AMD: Navi Speculation, Rumours and Discussion [2019-2020]

3dilettante · Oct 28, 2020

pTmdfx said:
Within the patch, there are declarations with the term LLC, which is usually an abbreviation to last-level cache. Combined with terms like “no alloc” and “GCMC”, these patches sound like they are adding support for memory-side LLC bypass* on a per page basis, while some blocks (e.g. SDMA copy engine) can override the page level settings.

* probably like SLC=1 policy for L2: write no-allocate, read miss-evict

The L2 was at least implicitly the LLC in previous generations, so having a separate reference now may mean a distinct layer is present.
There may be other considerations. There are various no_alloc values, but the L2-related ones are no_alloc without LLC in the name, while others like SDMA have no-allocation values that do name the LLC.
Would that mean those flags are for bypassing the L2 in favor of a separate layer, or is it something like the L2 has no need for a redundant LLC designation since that is what it is?

pTmdfx said:
Guess also worth noting that the earlier link contains a condition with a magic number: surface_size < 128 * 1024 * 1024.

So, ehm, maybe an interpretation is:

It has 128 MB last level cache

The hardware feature (& hence the flag) is called Memory Access at Last Level (MALL)

It can be turned on & off. (for lower idle power?)

The driver probably allows only render targets to allocate in LLC in some phases, in which the display controller can be assured that any <128MB RT to be presented always hit the LLC, and uses way tighter timing. (Eh, or maybe all the times? It is an IMR GPU after all)

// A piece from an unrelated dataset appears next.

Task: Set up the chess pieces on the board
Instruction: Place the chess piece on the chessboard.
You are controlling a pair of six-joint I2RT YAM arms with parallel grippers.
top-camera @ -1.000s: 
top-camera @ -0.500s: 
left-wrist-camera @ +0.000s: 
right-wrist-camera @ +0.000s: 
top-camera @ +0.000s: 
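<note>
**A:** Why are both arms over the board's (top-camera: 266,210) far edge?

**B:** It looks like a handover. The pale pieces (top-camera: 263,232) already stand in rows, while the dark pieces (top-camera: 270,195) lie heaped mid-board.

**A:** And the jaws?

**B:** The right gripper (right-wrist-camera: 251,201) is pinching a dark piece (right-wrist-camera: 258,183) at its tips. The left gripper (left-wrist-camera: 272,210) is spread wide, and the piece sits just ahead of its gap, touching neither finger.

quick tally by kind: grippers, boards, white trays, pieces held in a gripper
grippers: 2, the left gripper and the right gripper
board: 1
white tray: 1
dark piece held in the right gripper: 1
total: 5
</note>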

Edit: ^^ is nonsense if you consider basics like double buffering... So maybe it is like what andermans said, MALL allows the 128MB LLC to be used as a scratchpad (hence "Memory Access"), while the GDDR6 pool is powered off?

?_?

Some kind of display controller self-refresh from a local memory might work.
It's a possible interpretation, although 128MB has shown up as a limit for buffers in compute or graphics in other instances.
Another possibility is that 128 * 1024 * 1024 isn't a size in bytes. Some references have values like maxTexelBufferElements = 128 * 1024 * 1024, which may explain the curious way of subdividing 2^27.
https://phabricator.pmoreau.org/file/data/5btjflw6ul4wk3qrodo2/PHID-FILE-s3kiruzwymgchgag3eid/file
That wouldn't point to a cache that's literally 128MB in size, just a possible addressing limit for some of the hardware that might require additional units or the driver to intervene, and that might be self-defeating going by code that has microsecond time constants and might be for low-power operation.

pTmdfx · Oct 28, 2020

3dilettante said:
The L2 was at least implicitly the LLC in previous generations, so having a separate reference now may mean a distinct layer is present.
There may be other considerations. There are various no_alloc values, but the L2-related ones are no_alloc without LLC in the name, while others like SDMA have no-allocation values that do name the LLC.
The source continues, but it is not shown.